It’s almost Thanksgiving, so here is another recipe transforming leftover turkey into a new dish. In the original recipe, the turkey flavor comes from turkey stock. We didn’t have any stock (nor any turkey bones to make it), so we used chicken stock and added leftover turkey meat for turkey flavor and a variance in texture in the creamy risotto. This isn’t exactly a quick dish (risotto requires a lot of stirring and patience), but it’s pretty easy to make with a few, simple ingredients: butter; a shallot; mushrooms; garlic; fresh sage; Arborio or other “risotto rice;” chicken stock; leftover turkey; pecorino cheese (Parmesan would also work) and salt & pepper. If you’re tired of turkey sandwiches (but not tired of spending some time in the kitchen), this dish is a richly decadent way to use your leftover turkey. And if you’ve got a lot leftover, here are some other recipe options: turkey barley soup, tex-mex turkey soup, turkey tetrazzini, king ranch, enchiladas, paella and stuffed shells.
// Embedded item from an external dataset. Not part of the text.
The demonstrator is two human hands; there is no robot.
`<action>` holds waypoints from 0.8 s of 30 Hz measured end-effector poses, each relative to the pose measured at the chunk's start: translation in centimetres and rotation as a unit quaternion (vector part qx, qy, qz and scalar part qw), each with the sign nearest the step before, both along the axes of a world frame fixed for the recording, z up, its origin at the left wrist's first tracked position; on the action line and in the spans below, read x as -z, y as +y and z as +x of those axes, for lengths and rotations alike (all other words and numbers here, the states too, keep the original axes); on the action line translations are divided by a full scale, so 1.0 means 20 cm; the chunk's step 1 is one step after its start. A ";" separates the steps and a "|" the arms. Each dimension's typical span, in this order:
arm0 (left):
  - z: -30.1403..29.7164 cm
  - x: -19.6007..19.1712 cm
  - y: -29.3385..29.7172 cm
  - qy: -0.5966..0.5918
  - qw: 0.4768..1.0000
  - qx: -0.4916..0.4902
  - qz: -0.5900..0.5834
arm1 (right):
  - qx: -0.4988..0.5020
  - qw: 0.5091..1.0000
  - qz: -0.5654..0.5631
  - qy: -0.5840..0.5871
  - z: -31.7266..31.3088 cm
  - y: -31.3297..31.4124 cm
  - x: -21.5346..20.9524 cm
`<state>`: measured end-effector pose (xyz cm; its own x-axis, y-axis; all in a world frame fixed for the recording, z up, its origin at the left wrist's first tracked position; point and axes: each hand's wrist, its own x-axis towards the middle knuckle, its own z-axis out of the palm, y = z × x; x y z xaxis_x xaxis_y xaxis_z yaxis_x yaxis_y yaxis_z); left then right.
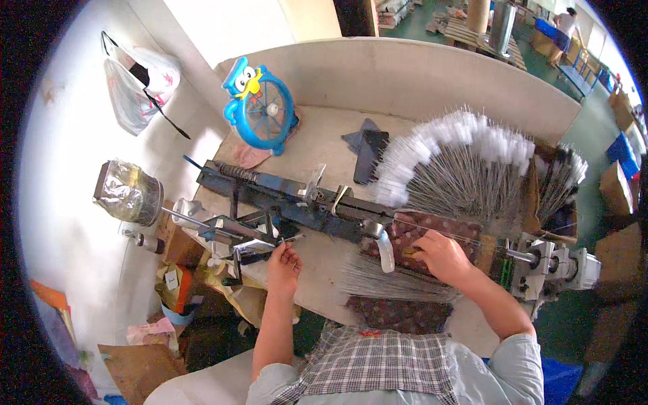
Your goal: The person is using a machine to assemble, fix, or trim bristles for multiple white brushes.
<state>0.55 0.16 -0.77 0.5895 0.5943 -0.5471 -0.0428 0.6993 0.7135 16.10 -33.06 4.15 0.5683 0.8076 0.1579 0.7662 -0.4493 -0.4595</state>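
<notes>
My left hand [283, 264] pinches the end of a thin wire at the jaws of a dark blue metal bench machine [290, 202]. My right hand [442, 256] grips the same thin wire [405, 226] over a patterned cloth [432, 226], just right of the machine's grey lever handle [385, 251]. A loose bundle of bare wires [391, 282] lies on the bench below my right hand. Behind it a large fan of finished wire brushes with white bristle tips [459, 158] leans in a cardboard box.
A blue bird-shaped fan [260, 104] stands at the back of the bench. A black phone [370, 155] lies on a grey cloth. A plastic-wrapped motor [128, 192] sits left, a silver motor unit [553, 266] right. Plastic bags [138, 81] hang on the wall.
</notes>
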 end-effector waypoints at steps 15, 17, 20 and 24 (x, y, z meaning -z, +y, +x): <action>0.36 -0.27 -1.00 -0.136 0.948 0.253 0.140 | 0.148 0.970 0.167 0.093 0.06 -0.17 -0.37; 0.43 -0.28 -1.05 -0.151 0.956 0.236 0.088 | 0.136 0.972 0.167 0.089 0.06 -0.21 -0.33; 0.49 -0.25 -1.09 -0.141 0.946 0.272 0.108 | 0.145 0.970 0.158 0.115 0.05 -0.27 -0.37; 0.50 -0.23 -1.16 -0.134 0.930 0.308 0.148 | 0.164 0.913 0.202 0.313 0.07 -0.31 -0.35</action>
We hope you and yours have a very Happy Thanksgiving, with an abundance of good food, cheer and counted blessings!
Bring 3 cups chicken stock and 2 cups of water to a boil in a pot. Once the liquid boils, turn the heat down to a simmer and cover the pot so the stock will stay hot. You’ll be adding the hot stock to the risotto about 1 cup at a time while the rice cooks.
Chop up the mushrooms and a shallot.
Mince the garlic and finely chop the fresh sage.
Dice the leftover turkey.
Heat the butter in a medium-sized pot over medium-high heat until it begins to brown.
Add the mushrooms and shallot with a dash of salt and cook until they begin to soften — about 3-4 minutes.
Add the garlic and sage and cook for about 30 seconds.
Add the rice and cook for another 1-2 minutes. We used Arborio rice, but any rice specifically labeled for use in risotto will work. These types of rice release a particular starch while they cook, which gives the finished risotto its creamy texture.
Add about a cup of the simmering stock to the rice and stir until the liquid evaporates. Lather, rinse and repeat. Continue adding stock (it doesn’t have to be exactly a cup — we used a big ladle and just added 1 ladle-full at a time), and stirring as the stock evaporates and the rice begins to soften. After about 20-25 minutes, taste the rice to see if it’s done — you want the rice to be a little firm, but not crunchy. Continue tasting and adding stock (and stirring!) until the rice is cooked through and has a creamy texture.
We ran out of simmering stock before the rice was done, so we just added some stock straight from the carton.
Add the cheese and turkey and cook the risotto until the cheese melts and the turkey is heated through — about 2-3 minutes.
Season with freshly ground black pepper and serve. The turkey helps to cut the richness of the cheese and rice a bit, and the mushrooms and sage add a nice, earthy flavor. If you have any extra risotto after dinner, try making crispy risotto cakes and top them with a fried egg for breakfast. If there is such a thing as a leftover looking glass, you’ve just passed through it.
Turkey Mushroom Risotto (w/ leftover turkey)
- 2 tablespoons butter
- 1 shallot, chopped
- 1 package fresh mushrooms,chopped (about 1 ½ cups worth)
- 2 cloves garlic, minced
- 1 tablespoon fresh sage, finely chopped
- 1 ½ cups risotto rice (e.g., Arborio)
- 3 cups chicken stock (plus extra as needed)
- ½ cup pecorino cheese, grated
- salt & pepper
- Bring the stock and 2 cups of water to a boil, then reduce the heat, cover the pot and simmer to keep the liquid hot.
- Heat the butter in a medium-sized pot over medium-high heat until it begins to brown. Add the mushrooms and shallot with a dash of salt and cook until they begin to soften — about 3-4 minutes. Add the garlic and sage and cook for about 30 seconds. Add the rice and cook for 1-2 minutes.
- Add about a cup of simmering stock to the rice and stir constantly until the liquid evaporates. Continue adding stock to the rice, cup by cup, while stirring until the liquid evaporates. After about 20 minutes, taste the rice to determine whether it is done (firm but not crunchy.) Continue adding stock and stirring until the rice is barely tender and creamy.
- Add the cheese and turkey and cook until the cheese melts and the turkey is heated through — about 2-3 minutes. Season with freshly ground black pepper and serve.